Fui acordado no meio da noite por uma movimentação atípica do lado de fora do meu quarto. Meio sonhando, meio acordado, caminhei até a porta. Abri, mas não pus a cabeça pra fora; colei com cuidado a orelha na fresta. Da suíte principal vinham diálogos quase inaudíveis, sussurrados, entrecortados por pausas e ruídos respiratórios. Estava esclarecida a situação naquele maldito dia de festa — aliás, nunca gostei de festa. Reconheci a voz de minha mãe e algumas outras.

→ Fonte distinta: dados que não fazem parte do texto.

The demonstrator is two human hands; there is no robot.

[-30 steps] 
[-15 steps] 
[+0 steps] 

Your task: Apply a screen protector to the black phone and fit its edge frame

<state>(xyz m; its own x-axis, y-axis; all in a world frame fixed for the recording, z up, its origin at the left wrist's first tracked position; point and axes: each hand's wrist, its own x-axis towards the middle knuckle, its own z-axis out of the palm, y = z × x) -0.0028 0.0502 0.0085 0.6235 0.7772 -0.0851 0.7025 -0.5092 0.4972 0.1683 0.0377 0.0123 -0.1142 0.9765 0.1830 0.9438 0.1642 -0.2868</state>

Apesar dos meus 11 anos, não houve esforço para deduzir as ações no banheiro. Inalações rápidas deixavam tudo claro. E a cultura popular da época também já tinha introduzido o assunto, tanto nos filmes vistos escondido como nas letras de músicas. A novidade foi perceber pela primeira vez sua chegada à nossa casa — e com a participação dela. (…) Por alguns longos segundos, pensei em sair do quarto e constranger a todos. Três metros nos separavam. Se eu tivesse ido até lá, o destino teria sido outro? Talvez eu tivesse tomado uma bronca… Como saber? Como?
Era tudo demais para mim. Tomar coragem e confrontar aquela supermulher exausta, olhar nos olhos dos parasitas ao seu redor, vê-la afundar em algo até então completamente ausente em nossa vida, testemunhar uma fraqueza sua. Ou fazê-la sofrer ao me ver confuso, surpreso e chocado.